The records also show that from Jan. 1, 2019, to April 22, 2021, there were 701 reports of verbal, sexual or physical abuse or neglect.
Lester thinks the real number is higher.
“I would say most of the time it goes unreported,” she said. “The problem is that when they’re living in group homes or they’re living in independent living situations, there’s no oversight, so they’re free to do what they want to abuse these clients, and nobody’s going to know any different, or people are going to overlook it just because they’re desperate for staff and all that kind of stuff.”
Huhn admitted that because of the coronavirus pandemic, which prevented people who might report these incidents from visiting, the numbers in 2020 may be an undercount.
Lori Latta’s son, Jeffrey, 50, who was born prematurely with cerebral palsy and autistic tendencies, lived at the Higginsville Habilitation Center from 2010 to 2014.
Latta said she saw a clear decline in her son’s well-being over the four years he lived there.
“He used to say 200 words and walk, and now he’s in a wheelchair and diapers, and he won’t say a word hardly,” she said.
Latta never wanted her son in the facility. Latta was a working single mother, and in 2010, the state took Jeffrey from her home through a court order. She didn’t regain guardianship of her son until four years later.
She was horrified by the number of drugs he was prescribed in the facility.
Latta said that one day she visited her son at the Higginsville facility, and he was “having a little bit of a fit.” His caretakers were having difficulty getting him to cooperate, and she watched one of them wrestle him on the ground and force a handful of pills down his throat while he screamed and cried.
Latta said when he finally left the facility, Jeffrey was emaciated and unhealthy. He gained 20 pounds within a couple months of being home.
Latta has some terrible fears about what might have happened to him at the habilitation center. She said he became more withdrawn and reserved. Her pastor noticed the same things, she said.
“Jeff was just a number down there,” she said.
A deeply flawed system
Lester said the flaws in Missouri’s developmental disability system go beyond the safeguards that failed DeBrodie.
“The quality of care is seriously lacking,” Lester said.
She has a special-needs grandson and, having seen the facilities firsthand, she said there is “no way in hell” she would put him in one of them.
The Kansas City care provider described staff members at her facility forgetting to clean medical instruments between uses, risking infections and patients receiving medicines at the wrong times, receiving them prepared incorrectly or not receiving them at all. She said some coworkers have even seen staff members hitting patients.

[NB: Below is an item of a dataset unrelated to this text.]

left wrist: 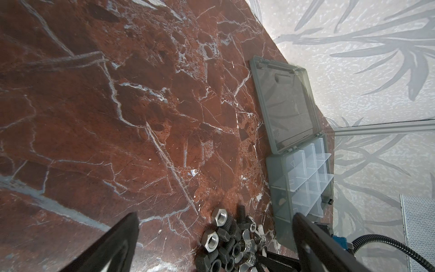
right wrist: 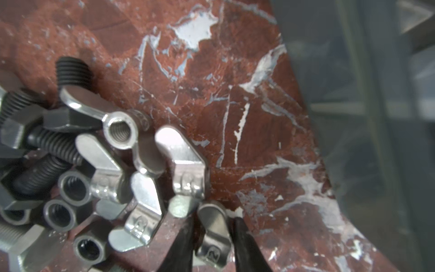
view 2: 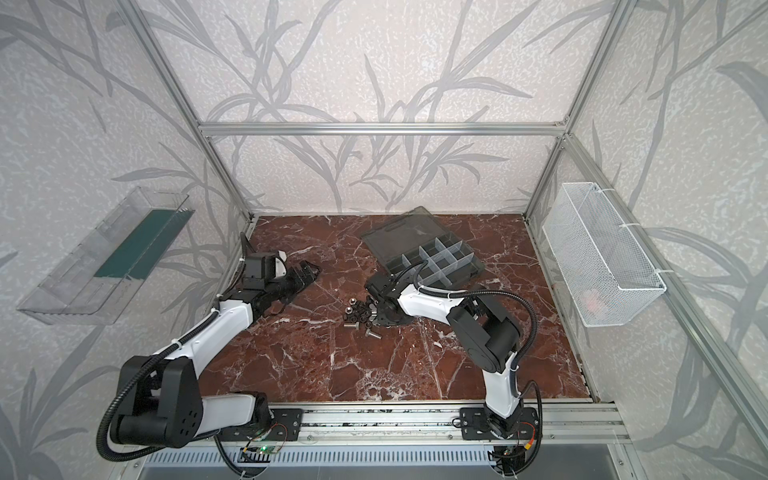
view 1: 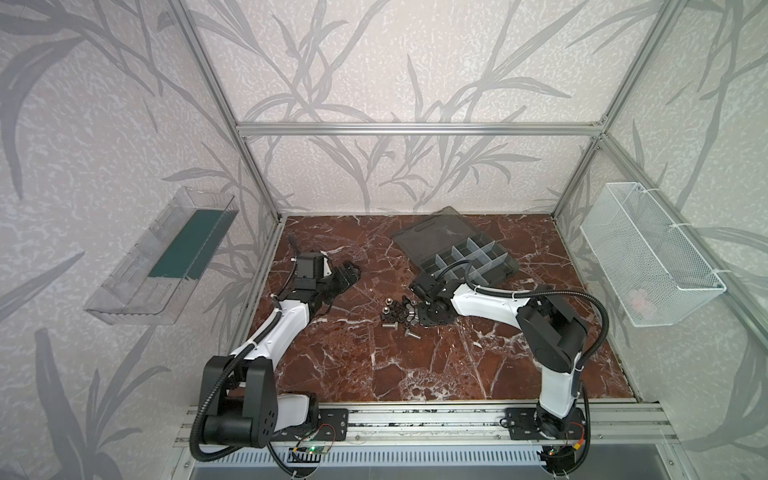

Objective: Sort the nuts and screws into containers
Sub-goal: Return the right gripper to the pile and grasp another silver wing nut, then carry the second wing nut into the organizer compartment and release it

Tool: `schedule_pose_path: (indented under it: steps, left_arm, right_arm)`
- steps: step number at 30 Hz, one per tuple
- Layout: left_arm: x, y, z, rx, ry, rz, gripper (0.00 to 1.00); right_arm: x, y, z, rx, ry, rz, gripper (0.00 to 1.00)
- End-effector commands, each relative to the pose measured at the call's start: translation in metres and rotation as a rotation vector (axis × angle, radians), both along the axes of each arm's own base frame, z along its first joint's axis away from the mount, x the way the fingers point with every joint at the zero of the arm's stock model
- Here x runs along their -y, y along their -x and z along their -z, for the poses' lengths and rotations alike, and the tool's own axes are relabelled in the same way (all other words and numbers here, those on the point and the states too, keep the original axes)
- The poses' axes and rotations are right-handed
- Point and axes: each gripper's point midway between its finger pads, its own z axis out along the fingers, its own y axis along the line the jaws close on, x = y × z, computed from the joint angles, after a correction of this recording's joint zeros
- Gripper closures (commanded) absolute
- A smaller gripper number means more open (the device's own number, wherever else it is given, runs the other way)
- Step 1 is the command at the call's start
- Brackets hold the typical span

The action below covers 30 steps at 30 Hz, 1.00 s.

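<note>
**Rail (view 1: 415, 415) to wing nut (right wrist: 214, 233): right claw (right wrist: 213, 221) clamped at the pile (view 1: 399, 316)**

Bolted along the near edge, the rail carries both arm bases. Beyond it spreads the red-brown marble tabletop (view 1: 415, 374). A white wire basket (view 1: 648, 257) hangs on the right wall and a clear tray (view 1: 166, 266) on the left wall.

The left arm (view 1: 286, 320) lies along the left side. Its left claw (view 1: 351, 275) points toward the middle with fingers spread wide apart, well apart from the hardware. The right arm (view 1: 486, 299) stretches in from the right toward the middle.

Far and right of centre sits the smoky-grey organiser box (left wrist: 280, 188). Its lid (view 1: 436, 235) is laid flat open on the far-left side, and its containers (view 1: 478, 249), split by pale dividers, face up.

Near and left of the box, about mid-tabletop, the pile mixes black and silver screws (right wrist: 40, 174), hex nuts (left wrist: 206, 240) and silver wing nuts (right wrist: 146, 205). Two silver screws lie at its near edge.

The right claw points down at the pile's right edge, just beside the box's near corner. In the right wrist view its two dark fingers (right wrist: 182, 247) press against either side of a single wing nut. That nut lies just beside its neighbours, low at the tabletop.
</note>
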Motion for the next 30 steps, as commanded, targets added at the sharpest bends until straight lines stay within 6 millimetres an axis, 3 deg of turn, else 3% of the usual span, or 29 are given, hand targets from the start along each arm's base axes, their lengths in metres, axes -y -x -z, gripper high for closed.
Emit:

One time, she said she wanted to see what was going on during the night at a facility she supervises and found that a staff member had invited a friend to the facility, a violation of the Health Insurance Portability and Accountability Act and the patients’ privacy.
Another time, she said, a patient who was supposed to receive 24-hour supervision was left unattended for a short period of time, and even though there was supposed to be an event report about it, there wasn’t.
“I can’t tell anybody how many times I have told staff ‘you cannot swear at an individual,’ ‘do not raise your voice,'” she said.
The Poplar Bluff care provider said one of her agency’s nonverbal patients had a ruptured appendix but never had surgery for it. Eventually, it got so bad that the infection completely destroyed her appendix. That led to a painful three-month recovery.
Lester and the two agency employees said the Division of Developmental Disabilities doesn’t police behavior like this. They’re disappointed with the division’s leadership.
“There’s no vested interest in creating better quality care, improving the process or holding people accountable,” Lester said, adding that some employees are afraid of being punished for speaking out.
“I know a bunch of people that have worked in this field in Missouri and have been very disillusioned,” Lester said. “But when they started to speak out and raise hell about the level of care that was being provided, they were pushed out.”